“There is no tolerance without respect — and no respect without knowledge.”

—Professor Henry Louis Gates, Jr.

“Cultural humility is an ongoing process that requires humility as individuals continually engage in self-reflection and self-critique, as lifelong learners and reflective practitioners.”

—Melanie Tervalon, M.D.

“One opinion holds that ignoring race, or skin color, is the best avenue to social justice.

“Critics of the color-blind approach argue that it ignores research showing that, even among well-intentioned people, skin color (and other identifiable physical features such as ethnicity, gender, and physical disability) figure prominently in everyday attitudes and behavior. Thus, to get beyond racism and other similar forms of prejudice, we must first take the differences between people into account.”

—American Psychological
Association, 1997

There are many compelling reasons why faculty must improve their capacity to teach culturally responsive care including:
  • the elimination of health disparities
  • a reversal of a long history of racism and oppression in the U.S. health care system
  • improved physician-patient communication
  • enhanced patient adherence to negotiated treatment plans with improved outcomes
  • improved patient satisfaction with care provided
  • physician satisfaction with their own work

According to the 2010 census, the percentage of persons of Hispanic or Latino origin in 2010 was 37.6% in California and 16.3% in the United States; similarly the percentage of foreign-born persons was 26.8% in California and 12.4% in the United States. An additional challenge to providers is that languages other than English are spoken in the home in over 40% (42.2%) within California and in almost 20% (19.6%) of homes across the nation. There is also an economic divide with a disproportionate number of ethnic minorities living in poverty and an equally disproportionate number living without health insurance. Thus training young physicians to provide culturally and linguistically appropriate services has never been more relevant.

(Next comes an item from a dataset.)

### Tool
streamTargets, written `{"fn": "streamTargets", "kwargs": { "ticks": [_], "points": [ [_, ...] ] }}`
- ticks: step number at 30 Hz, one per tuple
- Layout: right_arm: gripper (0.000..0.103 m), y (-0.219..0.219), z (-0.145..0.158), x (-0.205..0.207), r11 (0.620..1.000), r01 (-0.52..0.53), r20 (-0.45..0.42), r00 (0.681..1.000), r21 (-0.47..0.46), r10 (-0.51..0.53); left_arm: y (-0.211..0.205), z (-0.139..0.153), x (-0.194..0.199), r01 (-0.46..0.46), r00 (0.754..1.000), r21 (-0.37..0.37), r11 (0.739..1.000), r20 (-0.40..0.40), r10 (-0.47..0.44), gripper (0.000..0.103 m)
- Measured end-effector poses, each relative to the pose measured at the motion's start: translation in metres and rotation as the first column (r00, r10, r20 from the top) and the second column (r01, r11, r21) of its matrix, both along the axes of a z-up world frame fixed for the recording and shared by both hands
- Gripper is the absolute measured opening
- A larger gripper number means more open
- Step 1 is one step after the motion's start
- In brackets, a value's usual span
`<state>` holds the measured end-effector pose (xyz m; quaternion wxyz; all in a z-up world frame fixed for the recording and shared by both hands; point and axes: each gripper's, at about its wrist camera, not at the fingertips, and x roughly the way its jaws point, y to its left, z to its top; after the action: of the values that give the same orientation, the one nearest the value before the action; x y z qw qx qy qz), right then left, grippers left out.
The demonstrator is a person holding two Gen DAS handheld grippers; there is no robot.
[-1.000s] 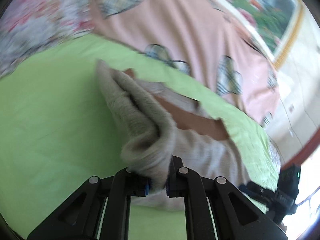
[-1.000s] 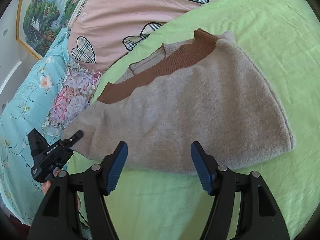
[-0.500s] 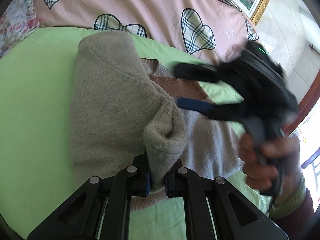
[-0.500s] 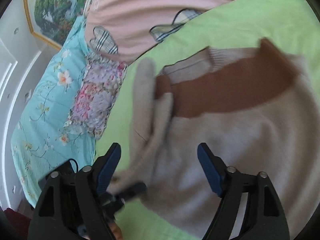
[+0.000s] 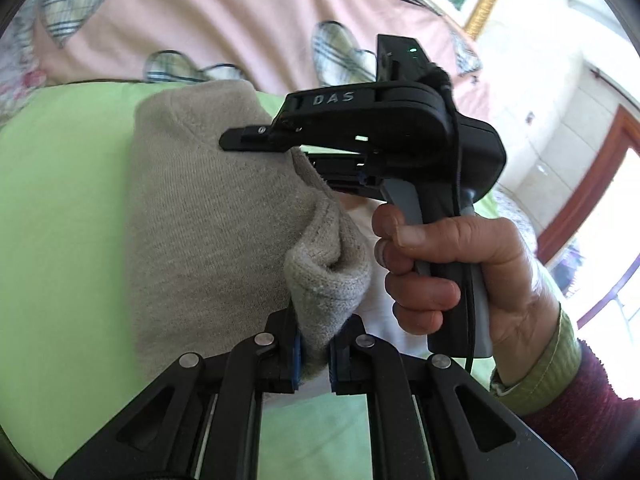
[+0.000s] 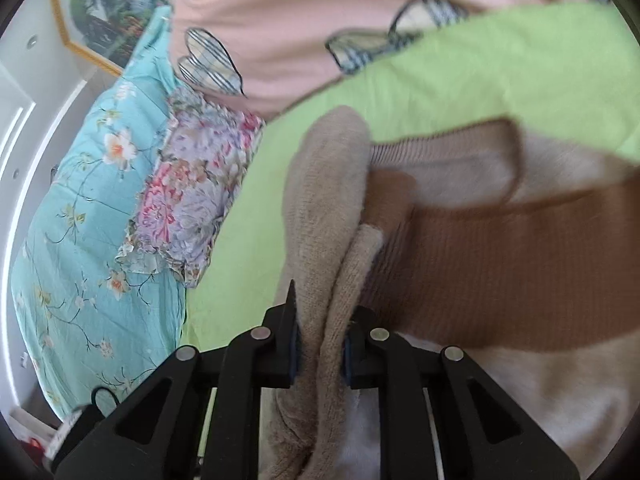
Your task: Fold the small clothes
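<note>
Sweater (image 5: 208, 216), beige knit with a brown collar band (image 6: 520, 264), lies half-folded on the green sheet (image 5: 60, 200). Nearest, the left gripper (image 5: 314, 354) pinches a bunched edge; the right gripper (image 6: 320, 348) is closing on a folded edge. Carry both edges across together, level. Beyond lies a pink quilt (image 5: 240, 20). No containers show.

Both wrist cams sit right behind their own jaws, angled down, very close to the beige knit sweater with brown ribbed collar (image 5: 208, 216) (image 6: 324, 216). Left cam faces the right hand's black gripper body. Shared: sweater, lime-green bedsheet (image 5: 60, 200) (image 6: 500, 68), pink heart-print quilt (image 5: 224, 16) (image 6: 288, 28).
</note>
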<state>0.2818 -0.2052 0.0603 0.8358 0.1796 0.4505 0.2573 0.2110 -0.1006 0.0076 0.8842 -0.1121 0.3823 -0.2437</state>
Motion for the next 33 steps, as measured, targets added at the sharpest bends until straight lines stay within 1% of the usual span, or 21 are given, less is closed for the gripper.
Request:
{"fn": "streamTargets", "kwargs": {
  "ticks": [3,6,9,13,15,17,19,21,24,27,29,30,33],
  "points": [
    [0.017,-0.035,0.018,-0.014,0.999,0.038,0.032,0.999,-0.009,-0.038,-0.032,0.0,0.002,0.06,0.998,-0.018,0.998,0.0,-0.06,0.008],
    [0.017,-0.077,0.024,-0.029,0.995,0.099,0.041,0.994,-0.034,-0.097,-0.064,-0.006,0.006,0.116,0.993,-0.024,0.993,-0.006,-0.116,0.008],
    [0.017,-0.117,0.019,-0.04,0.985,0.172,0.024,0.985,-0.031,-0.172,-0.088,-0.019,0.01,0.164,0.985,-0.051,0.985,-0.039,-0.166,0.008],
    [0.017,-0.151,-0.002,-0.048,0.971,0.234,-0.025,0.971,-0.05,-0.236,-0.112,-0.036,0.014,0.193,0.978,-0.023,0.981,-0.081,-0.194,0.008],
    [0.017,-0.158,-0.001,-0.05,0.969,0.242,-0.013,0.97,-0.043,-0.243,-0.118,-0.036,0.016,0.197,0.977,-0.015,0.98,-0.076,-0.197,0.008],
    [0.017,-0.158,0.01,-0.052,0.97,0.239,0.031,0.971,-0.047,-0.237,-0.118,-0.031,0.019,0.199,0.978,-0.027,0.98,-0.064,-0.2,0.008],
    [0.017,-0.154,0.02,-0.053,0.972,0.226,0.077,0.972,-0.069,-0.221,-0.12,-0.027,0.021,0.204,0.977,-0.043,0.978,-0.058,-0.206,0.008],
    [0.017,-0.153,0.024,-0.053,0.97,0.223,0.1,0.972,-0.094,-0.214,-0.125,-0.029,0.022,0.214,0.974,-0.049,0.976,-0.066,-0.217,0.008],
    [0.017,-0.163,0.012,-0.05,0.959,0.25,0.077,0.967,-0.133,-0.242,-0.135,-0.043,0.023,0.22,0.97,-0.031,0.975,-0.1,-0.222,0.008],
    [0.017,-0.166,-0.001,-0.049,0.944,0.262,0.061,0.965,-0.202,-0.255,-0.145,-0.056,0.03,0.227,0.965,-0.01,0.974,-0.132,-0.226,0.009],
    [0.017,-0.165,-0.003,-0.05,0.938,0.262,0.067,0.965,-0.228,-0.253,-0.144,-0.056,0.032,0.225,0.965,-0.018,0.974,-0.135,-0.225,0.013],
    [0.017,-0.166,-0.003,-0.052,0.937,0.266,0.07,0.964,-0.224,-0.257,-0.141,-0.055,0.03,0.229,0.963,-0.027,0.973,-0.14,-0.23,0.015],
    [0.017,-0.165,0.0,-0.055,0.928,0.276,0.087,0.961,-0.249,-0.262,-0.127,-0.045,0.021,0.252,0.953,-0.052,0.966,-0.158,-0.257,0.018]
  ]
}}
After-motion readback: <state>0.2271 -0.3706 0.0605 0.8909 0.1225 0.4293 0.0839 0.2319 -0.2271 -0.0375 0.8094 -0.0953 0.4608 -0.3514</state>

In the 2010 Carnegie Report Educating Physicians: A Call for Reform of Medical School and Residency, the authors noted that trainees tended to have a poor understanding of non-clinical and civic roles of physicians including those of advocacy and teaching. Further, it stated that “practitioners must be prepared to take a role in their community and work to improve health and the health care system.”

Culturally responsive health care must also be delivered in accordance to federal CLAS Standards’ mandates, and is thought to lead to business development with increased patient satisfaction. However, perhaps the most compelling reason comes from the U.S. health disparity statistics. The IOM Report, Unequal Treatment, the video series, Unnatural Causes, the book Multicultural Medicine and Health Disparities edited by Satcher and Pamies, and the book An American Health Dilemma by Byrd and Clayton all serve to document the powerfully destructive racial and ethnic disparities in health and health care in this country. From AIDS to diabetes, from motor vehicle accidents to access to care, grows an overwhelming list of health variables that exude injustice. While health disparities are complex in origin, developing from inequality in patient factors, health care system factors and societal factors, health care provider factors also play an important part, as was evidenced by Schulman’s research presented in the New England Journal of Medicine, and as articulated in the federal CLAS Standards. Both the ACGME and the AAMC require that medical learners be effectively instructed in awareness, knowledge and skill components of culturally responsive care, yet most faculty are underprepared to teach this complex aspect of health care provision.

The February 2010 Issue Brief from the Center for Studying Health System Change entitled Modest and Uneven: Physician Efforts to Reduce Racial and Ethnic Disparities documents how less than half of surveyed physicians have received training in minority health issues. The Cultural Medicine Training Center aims to help rectify these findings.